(Exercise goal): What the answer must hold is the line containing "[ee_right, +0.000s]" and all lines after it through the end of the listing, copied exactly, with pictures left out.

(Data extract):
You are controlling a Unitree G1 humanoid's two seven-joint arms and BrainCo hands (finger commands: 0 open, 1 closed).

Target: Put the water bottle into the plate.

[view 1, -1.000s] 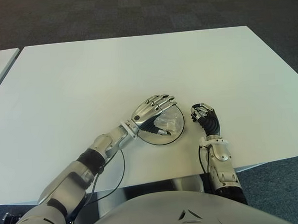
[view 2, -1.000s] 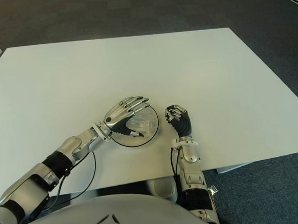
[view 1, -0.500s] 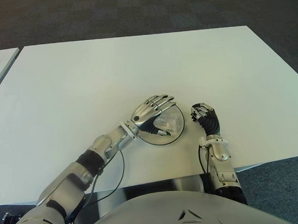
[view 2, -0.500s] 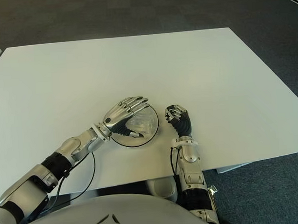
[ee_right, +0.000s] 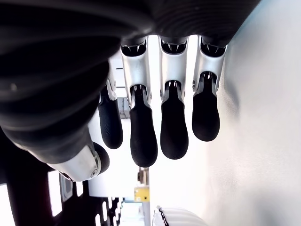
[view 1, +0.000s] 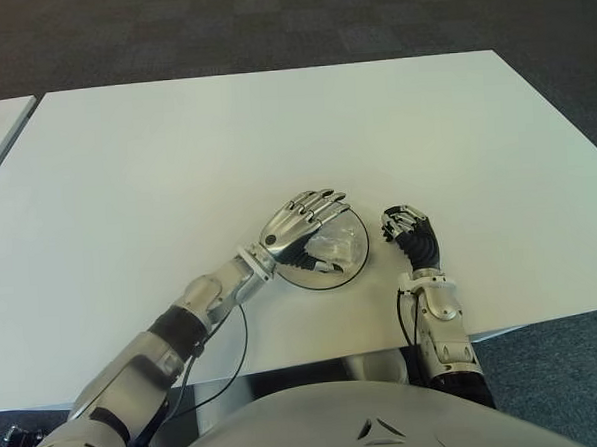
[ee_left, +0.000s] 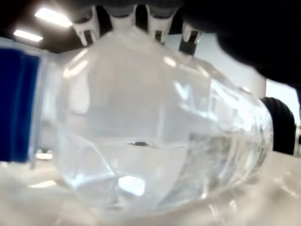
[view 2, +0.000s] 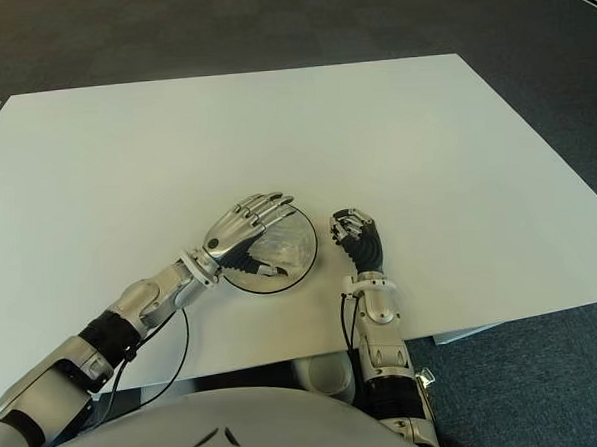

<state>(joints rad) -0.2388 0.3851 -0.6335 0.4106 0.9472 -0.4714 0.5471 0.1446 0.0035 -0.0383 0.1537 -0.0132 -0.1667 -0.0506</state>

(Output for this exercise):
[ee_right, +0.000s] 
[view 1, +0.000s] 
[ee_left, +0.000s] 
[view 2, +0.000s] 

<state>(joints rad) -0.2388 0.3851 -0.6335 0.4106 0.9472 -0.4714 0.5471 0.1446 0.0035 -0.0383 0.1537 -0.0132 -0.1667 -0.0506</state>

The required output is now complete.